● **WHAT IS EXPECTED**: Print out the data below in full, exactly as written.

● **SUPPLIED INFORMATION**:
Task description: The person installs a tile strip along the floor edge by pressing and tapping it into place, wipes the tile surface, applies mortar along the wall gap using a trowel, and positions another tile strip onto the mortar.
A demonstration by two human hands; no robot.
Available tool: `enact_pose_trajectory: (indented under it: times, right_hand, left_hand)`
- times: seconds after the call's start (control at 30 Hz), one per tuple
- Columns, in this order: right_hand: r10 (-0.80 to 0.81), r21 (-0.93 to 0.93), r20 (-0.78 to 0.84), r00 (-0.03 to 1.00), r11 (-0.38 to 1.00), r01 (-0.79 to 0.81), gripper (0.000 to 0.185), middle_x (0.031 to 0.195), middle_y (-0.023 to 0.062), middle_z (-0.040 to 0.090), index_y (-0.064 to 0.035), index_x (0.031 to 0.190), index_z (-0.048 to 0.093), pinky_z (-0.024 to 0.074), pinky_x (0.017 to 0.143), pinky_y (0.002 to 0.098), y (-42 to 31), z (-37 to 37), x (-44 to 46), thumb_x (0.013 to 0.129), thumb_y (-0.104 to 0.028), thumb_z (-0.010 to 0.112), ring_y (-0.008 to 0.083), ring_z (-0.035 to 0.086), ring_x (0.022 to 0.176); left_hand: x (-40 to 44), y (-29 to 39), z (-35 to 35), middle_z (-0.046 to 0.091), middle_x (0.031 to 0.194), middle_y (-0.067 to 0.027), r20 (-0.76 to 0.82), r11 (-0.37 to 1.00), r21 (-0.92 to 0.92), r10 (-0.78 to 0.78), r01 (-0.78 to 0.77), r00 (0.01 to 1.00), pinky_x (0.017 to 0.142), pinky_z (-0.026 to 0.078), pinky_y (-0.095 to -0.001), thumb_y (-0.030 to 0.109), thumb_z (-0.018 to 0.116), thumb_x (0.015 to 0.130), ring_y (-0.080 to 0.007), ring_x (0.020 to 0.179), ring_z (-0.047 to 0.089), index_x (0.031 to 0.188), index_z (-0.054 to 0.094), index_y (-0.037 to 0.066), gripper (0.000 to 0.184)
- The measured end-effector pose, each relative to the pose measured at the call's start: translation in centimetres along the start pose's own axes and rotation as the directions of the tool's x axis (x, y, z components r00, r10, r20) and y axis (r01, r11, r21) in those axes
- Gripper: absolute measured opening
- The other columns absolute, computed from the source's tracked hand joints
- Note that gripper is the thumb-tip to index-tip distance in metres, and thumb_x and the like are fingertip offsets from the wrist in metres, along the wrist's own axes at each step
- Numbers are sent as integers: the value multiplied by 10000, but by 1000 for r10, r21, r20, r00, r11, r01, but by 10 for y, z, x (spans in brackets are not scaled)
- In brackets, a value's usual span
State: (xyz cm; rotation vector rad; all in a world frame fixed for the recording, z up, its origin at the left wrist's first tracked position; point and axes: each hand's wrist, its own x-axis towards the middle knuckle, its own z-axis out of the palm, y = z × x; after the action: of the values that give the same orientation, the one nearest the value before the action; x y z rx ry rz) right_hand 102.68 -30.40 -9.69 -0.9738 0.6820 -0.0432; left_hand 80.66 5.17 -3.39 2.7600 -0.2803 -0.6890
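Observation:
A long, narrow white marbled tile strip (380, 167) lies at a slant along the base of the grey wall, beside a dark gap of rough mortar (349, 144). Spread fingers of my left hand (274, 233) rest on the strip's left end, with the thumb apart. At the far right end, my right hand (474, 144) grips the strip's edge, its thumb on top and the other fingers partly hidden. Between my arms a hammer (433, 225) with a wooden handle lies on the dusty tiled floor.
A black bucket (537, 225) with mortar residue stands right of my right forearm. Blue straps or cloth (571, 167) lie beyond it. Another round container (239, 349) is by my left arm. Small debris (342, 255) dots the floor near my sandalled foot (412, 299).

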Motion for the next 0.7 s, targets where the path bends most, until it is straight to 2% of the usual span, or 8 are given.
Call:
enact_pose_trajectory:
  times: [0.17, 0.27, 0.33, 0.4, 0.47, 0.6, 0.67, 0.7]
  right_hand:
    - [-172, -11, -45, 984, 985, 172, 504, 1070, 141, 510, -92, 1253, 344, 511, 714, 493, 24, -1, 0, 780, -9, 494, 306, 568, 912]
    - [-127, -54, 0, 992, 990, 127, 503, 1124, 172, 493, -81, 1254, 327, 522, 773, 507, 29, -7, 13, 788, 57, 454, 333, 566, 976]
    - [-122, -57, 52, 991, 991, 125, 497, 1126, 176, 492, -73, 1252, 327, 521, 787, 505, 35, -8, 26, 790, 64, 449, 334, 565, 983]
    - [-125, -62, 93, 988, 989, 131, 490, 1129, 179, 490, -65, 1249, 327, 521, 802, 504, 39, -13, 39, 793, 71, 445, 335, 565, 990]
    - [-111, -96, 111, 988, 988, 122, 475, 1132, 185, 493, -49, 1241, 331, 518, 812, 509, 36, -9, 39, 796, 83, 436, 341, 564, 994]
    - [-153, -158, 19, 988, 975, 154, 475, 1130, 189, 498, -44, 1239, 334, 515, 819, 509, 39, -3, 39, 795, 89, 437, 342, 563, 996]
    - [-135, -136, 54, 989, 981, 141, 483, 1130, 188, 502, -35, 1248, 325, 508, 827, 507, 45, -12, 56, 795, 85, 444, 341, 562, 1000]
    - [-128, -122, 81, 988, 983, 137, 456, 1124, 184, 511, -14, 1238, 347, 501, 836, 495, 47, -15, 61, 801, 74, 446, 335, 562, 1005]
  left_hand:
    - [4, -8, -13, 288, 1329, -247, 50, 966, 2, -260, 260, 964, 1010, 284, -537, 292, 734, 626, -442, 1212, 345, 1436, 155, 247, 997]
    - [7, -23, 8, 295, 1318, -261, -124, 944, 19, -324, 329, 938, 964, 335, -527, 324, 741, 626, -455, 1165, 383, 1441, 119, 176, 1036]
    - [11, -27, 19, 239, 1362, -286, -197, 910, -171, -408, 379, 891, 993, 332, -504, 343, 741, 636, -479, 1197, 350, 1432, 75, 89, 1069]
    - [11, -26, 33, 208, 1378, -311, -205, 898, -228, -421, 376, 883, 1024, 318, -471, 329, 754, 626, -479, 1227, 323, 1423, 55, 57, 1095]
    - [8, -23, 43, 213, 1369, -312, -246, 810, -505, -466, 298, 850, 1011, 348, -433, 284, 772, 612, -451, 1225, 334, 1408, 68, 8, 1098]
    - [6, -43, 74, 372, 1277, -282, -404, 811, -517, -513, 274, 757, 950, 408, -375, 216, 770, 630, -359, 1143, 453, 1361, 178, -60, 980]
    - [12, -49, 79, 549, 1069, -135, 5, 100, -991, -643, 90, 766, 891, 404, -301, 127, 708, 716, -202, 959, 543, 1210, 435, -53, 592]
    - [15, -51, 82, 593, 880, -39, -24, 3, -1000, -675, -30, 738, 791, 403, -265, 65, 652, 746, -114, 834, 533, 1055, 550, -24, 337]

● **PROBLEM SOLUTION**:
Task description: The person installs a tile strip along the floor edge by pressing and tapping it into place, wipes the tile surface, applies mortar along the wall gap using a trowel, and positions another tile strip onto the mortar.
A demonstration by two human hands; no robot.
Available tool: `enact_pose_trajectory: (indented under it: times, right_hand, left_hand)`
- times: seconds after the call's start (control at 30 Hz), one per tuple
- Columns, in this order: right_hand: r10 (-0.80 to 0.81), r21 (-0.93 to 0.93), r20 (-0.78 to 0.84), r00 (-0.03 to 1.00), r11 (-0.38 to 1.00), r01 (-0.79 to 0.81), gripper (0.000 to 0.185), middle_x (0.031 to 0.195), middle_y (-0.023 to 0.062), middle_z (-0.040 to 0.090), index_y (-0.064 to 0.035), index_x (0.031 to 0.190), index_z (-0.048 to 0.093), pinky_z (-0.024 to 0.074), pinky_x (0.017 to 0.143), pinky_y (0.002 to 0.098), y (-42 to 31), z (-37 to 37), x (-44 to 46), thumb_x (0.013 to 0.129), thumb_y (-0.104 to 0.028), thumb_z (-0.010 to 0.112), ring_y (-0.008 to 0.083), ring_z (-0.035 to 0.086), ring_x (0.022 to 0.176); left_hand: x (-40 to 44), y (-29 to 39), z (-35 to 35), middle_z (-0.046 to 0.091), middle_x (0.031 to 0.194), middle_y (-0.067 to 0.027), r20 (-0.76 to 0.82), r11 (-0.37 to 1.00), r21 (-0.92 to 0.92), r10 (-0.78 to 0.78), r01 (-0.78 to 0.77), r00 (0.01 to 1.00), pinky_x (0.017 to 0.142), pinky_z (-0.026 to 0.078), pinky_y (-0.095 to -0.001), thumb_y (-0.030 to 0.109), thumb_z (-0.018 to 0.116), thumb_x (0.015 to 0.130), ring_y (-0.080 to 0.007), ring_x (0.020 to 0.179), ring_z (-0.047 to 0.089), index_x (0.031 to 0.188), index_z (-0.054 to 0.094), index_y (-0.037 to 0.066), gripper (0.000 to 0.184)
- The measured end-effector pose, each relative to the pose measured at the call's start: translation in centimetres along the start pose's own axes and rotation as the directions of the tool's x axis (x, y, z components r00, r10, r20) and y axis (r01, r11, r21) in those axes
- Gripper: absolute measured opening
- The other columns absolute, computed from the source's tracked hand joints
- Note that gripper is the thumb-tip to index-tip distance in metres, and thumb_x and the like are fingertip offsets from the wrist in metres, along the wrist's own axes at each step
- Numbers are sent as integers: the value multiplied by 10000, but by 1000 for r10, r21, r20, r00, r11, r01, but by 10 for y, z, x (spans in brackets are not scaled)
- In brackets, a value's usual span
State: (xyz cm; rotation vector rad; all in a world frame fixed for the recording, z up, its origin at the left wrist's first tracked position; point and axes: each hand's wrist, its own x-axis towards the middle knuckle, its own z-axis out of the palm, y = z × x; after the action: of the values that give the same orientation, the one nearest the value before the action; x y z rx ry rz) right_hand 102.68 -30.40 -9.69 -0.9738 0.6820 -0.0432; left_hand 80.66 5.17 -3.39 2.7600 -0.2803 -0.6890
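Observation:
A long, narrow white marbled tile strip (380, 167) lies at a slant along the base of the grey wall, beside a dark gap of rough mortar (349, 144). Spread fingers of my left hand (274, 233) rest on the strip's left end, with the thumb apart. At the far right end, my right hand (474, 144) grips the strip's edge, its thumb on top and the other fingers partly hidden. Between my arms a hammer (433, 225) with a wooden handle lies on the dusty tiled floor.
A black bucket (537, 225) with mortar residue stands right of my right forearm. Blue straps or cloth (571, 167) lie beyond it. Another round container (239, 349) is by my left arm. Small debris (342, 255) dots the floor near my sandalled foot (412, 299).
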
Motion for the next 0.7 s, targets where the path bends most, until it is straight to 2% of the usual span, or 8 are given.
Call:
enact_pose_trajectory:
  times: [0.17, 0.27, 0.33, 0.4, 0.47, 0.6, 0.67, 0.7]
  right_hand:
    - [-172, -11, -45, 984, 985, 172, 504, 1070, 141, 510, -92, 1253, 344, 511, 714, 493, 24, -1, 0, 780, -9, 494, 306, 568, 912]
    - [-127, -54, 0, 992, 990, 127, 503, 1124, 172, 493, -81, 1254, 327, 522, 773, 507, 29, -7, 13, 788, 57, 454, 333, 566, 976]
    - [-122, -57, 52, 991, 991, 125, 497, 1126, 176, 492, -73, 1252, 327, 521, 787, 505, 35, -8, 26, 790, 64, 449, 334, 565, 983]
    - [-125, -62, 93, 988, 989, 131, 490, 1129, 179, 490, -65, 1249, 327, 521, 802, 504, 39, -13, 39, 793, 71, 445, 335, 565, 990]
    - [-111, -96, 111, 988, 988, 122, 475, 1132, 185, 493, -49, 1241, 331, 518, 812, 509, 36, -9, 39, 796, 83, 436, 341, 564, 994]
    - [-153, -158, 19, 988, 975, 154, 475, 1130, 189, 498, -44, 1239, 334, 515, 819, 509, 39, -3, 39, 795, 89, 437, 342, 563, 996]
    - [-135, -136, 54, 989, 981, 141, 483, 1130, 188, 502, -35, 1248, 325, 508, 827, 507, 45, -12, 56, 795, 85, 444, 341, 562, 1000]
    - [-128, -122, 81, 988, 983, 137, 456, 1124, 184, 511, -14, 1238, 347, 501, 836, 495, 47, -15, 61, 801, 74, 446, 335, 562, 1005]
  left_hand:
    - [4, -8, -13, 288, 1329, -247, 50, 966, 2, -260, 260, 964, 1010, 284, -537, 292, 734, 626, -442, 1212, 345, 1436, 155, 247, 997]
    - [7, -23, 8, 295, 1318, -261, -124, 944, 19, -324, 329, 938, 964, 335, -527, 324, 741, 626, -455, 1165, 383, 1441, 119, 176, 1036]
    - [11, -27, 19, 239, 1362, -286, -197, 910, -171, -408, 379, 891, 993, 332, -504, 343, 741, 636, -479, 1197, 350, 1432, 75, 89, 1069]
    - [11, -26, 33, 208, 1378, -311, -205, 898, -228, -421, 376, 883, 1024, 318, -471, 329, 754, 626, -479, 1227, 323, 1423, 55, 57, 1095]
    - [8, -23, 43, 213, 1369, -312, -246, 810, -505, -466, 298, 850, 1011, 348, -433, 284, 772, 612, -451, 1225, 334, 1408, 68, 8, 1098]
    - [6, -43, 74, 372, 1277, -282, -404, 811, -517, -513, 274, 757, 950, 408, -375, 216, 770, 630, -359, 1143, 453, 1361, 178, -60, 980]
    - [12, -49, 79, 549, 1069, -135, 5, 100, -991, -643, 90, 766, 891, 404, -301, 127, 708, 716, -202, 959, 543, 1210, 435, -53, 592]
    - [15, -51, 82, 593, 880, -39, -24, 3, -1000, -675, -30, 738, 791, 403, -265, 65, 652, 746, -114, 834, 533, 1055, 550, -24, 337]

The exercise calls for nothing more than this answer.